Senior Manager, Clinical Monitoring Oversight

This is a fully remote position, open to applicants in New Jersey.

📋 Description

• Accountable for the comprehensive management of clinical studies.

• Creating detailed QCO Plans in partnership with Clinical Trial Managers (CTMs).

• Assisting with study risk evaluations and establishing RBQM study requirements and strategies.

• Aiding in process excellence by upholding and consistently enhancing standard operating procedures.

• Delivering presentations on QCO roles and procedures to study teams and CROs.

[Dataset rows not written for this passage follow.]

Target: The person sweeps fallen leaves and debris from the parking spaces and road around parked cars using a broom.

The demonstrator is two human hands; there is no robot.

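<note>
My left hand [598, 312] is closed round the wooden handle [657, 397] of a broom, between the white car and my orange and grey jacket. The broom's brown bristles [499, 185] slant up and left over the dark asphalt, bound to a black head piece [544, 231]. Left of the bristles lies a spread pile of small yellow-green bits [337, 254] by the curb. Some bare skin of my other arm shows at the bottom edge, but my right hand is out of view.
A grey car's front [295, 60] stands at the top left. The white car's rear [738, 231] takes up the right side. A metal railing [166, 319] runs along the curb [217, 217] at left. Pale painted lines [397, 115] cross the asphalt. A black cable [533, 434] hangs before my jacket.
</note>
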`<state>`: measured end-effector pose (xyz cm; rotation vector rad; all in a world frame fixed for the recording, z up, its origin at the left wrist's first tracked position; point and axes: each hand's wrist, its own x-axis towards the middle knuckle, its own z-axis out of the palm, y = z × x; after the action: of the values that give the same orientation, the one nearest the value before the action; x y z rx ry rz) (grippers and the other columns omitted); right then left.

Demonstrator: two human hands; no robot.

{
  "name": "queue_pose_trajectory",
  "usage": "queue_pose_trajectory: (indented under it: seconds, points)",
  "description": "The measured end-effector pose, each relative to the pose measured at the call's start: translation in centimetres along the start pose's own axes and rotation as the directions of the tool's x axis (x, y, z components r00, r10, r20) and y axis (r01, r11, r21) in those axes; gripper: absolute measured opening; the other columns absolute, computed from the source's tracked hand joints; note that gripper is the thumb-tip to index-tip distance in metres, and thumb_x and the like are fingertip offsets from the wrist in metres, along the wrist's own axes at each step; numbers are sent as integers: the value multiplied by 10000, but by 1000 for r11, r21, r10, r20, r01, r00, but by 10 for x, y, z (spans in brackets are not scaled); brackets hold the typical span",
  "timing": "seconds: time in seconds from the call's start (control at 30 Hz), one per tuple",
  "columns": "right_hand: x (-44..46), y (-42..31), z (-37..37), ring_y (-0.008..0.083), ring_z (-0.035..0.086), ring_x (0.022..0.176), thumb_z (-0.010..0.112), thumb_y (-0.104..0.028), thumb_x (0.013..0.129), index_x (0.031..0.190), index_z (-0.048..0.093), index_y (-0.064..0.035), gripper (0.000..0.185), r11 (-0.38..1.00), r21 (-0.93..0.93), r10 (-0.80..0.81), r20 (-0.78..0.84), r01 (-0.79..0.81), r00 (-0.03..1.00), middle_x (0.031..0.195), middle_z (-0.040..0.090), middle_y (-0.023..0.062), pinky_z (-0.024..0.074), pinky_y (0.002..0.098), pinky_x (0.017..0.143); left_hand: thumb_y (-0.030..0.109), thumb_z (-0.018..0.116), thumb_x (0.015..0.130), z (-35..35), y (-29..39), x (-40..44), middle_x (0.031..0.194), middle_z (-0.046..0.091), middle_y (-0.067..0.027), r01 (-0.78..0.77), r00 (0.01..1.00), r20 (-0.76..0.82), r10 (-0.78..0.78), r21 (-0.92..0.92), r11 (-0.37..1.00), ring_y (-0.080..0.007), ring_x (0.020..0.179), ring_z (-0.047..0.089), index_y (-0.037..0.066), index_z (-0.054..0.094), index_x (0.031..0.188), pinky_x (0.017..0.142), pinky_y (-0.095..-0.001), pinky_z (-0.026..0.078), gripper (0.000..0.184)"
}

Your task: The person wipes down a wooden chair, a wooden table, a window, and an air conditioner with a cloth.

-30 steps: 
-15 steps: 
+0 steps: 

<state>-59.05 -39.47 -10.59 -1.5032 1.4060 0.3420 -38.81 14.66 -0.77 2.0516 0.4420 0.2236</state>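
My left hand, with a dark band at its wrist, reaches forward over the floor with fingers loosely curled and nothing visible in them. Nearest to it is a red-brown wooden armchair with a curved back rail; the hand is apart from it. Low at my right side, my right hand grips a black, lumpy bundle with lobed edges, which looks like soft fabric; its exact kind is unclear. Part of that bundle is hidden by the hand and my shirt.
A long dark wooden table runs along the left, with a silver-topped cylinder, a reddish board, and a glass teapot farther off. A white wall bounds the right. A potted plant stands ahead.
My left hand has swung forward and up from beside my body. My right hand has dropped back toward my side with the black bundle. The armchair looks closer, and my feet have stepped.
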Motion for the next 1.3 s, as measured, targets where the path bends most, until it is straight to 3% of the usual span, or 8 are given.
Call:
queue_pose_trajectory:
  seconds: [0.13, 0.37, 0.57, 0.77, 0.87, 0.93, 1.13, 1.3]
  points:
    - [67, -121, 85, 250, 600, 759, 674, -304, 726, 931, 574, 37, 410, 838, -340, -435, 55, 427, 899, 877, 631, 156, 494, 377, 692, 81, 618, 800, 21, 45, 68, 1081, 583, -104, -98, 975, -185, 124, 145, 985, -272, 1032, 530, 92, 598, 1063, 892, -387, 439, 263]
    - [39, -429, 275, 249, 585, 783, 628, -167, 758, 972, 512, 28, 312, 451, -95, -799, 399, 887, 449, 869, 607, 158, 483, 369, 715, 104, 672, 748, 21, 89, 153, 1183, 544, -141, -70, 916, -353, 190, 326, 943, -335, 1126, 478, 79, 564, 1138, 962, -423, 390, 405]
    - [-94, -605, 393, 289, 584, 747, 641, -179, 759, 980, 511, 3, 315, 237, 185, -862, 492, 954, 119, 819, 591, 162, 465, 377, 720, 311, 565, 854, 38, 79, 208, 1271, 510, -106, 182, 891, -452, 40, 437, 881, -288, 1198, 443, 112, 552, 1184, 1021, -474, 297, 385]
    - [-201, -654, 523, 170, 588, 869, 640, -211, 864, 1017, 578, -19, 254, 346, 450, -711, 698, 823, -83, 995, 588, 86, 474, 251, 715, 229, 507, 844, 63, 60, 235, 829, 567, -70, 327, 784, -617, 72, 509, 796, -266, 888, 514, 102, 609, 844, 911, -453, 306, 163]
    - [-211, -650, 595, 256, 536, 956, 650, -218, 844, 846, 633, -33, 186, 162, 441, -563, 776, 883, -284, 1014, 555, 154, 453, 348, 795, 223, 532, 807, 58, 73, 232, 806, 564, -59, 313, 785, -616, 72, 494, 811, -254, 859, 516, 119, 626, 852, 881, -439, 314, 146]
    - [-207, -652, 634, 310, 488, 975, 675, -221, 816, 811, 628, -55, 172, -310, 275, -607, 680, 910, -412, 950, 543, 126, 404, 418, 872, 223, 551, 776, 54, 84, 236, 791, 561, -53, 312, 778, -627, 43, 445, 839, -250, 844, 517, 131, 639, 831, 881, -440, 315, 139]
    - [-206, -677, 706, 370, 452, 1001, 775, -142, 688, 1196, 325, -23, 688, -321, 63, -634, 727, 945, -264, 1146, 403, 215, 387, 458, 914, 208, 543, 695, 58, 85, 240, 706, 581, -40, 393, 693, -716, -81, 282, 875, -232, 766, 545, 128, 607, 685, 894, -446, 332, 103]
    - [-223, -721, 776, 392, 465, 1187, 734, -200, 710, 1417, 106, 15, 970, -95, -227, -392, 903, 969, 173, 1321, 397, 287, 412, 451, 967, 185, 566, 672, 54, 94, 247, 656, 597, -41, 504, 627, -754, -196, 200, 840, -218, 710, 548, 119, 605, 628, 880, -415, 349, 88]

• Supervising and assessing monitoring outputs such as Monitor Visit Reports and CTMS data.

• Conducting site visits, sharing findings, and acting as the primary contact for CROs.

• Executing gap analyses for both internal and external SOPs/processes.

⛳️ Requirements

• Bachelor's degree in a pertinent field.

• A minimum of 8 years of experience in clinical research monitoring.

• At least 5 years of clinical trial experience within a pharmaceutical, biotechnology, or CRO environment.

• Strong understanding of GCP regulations (e.g., US, EU, JP).

• Familiarity with risk-based monitoring strategies and tools (e.g., KRIs, QTLs, central monitoring).

• Proficient working knowledge of clinical systems: CTMS (e.g., Veeva Vault), EDC, eTMF, eCOA.

• Skilled in reviewing and interpreting clinical monitoring reports.

• Excellent written and verbal communication abilities.

🏝️ Benefits

• Equal opportunity employer committed to supporting individuals with disabilities and veterans.

• Reasonable accommodations available for applicants with disabilities.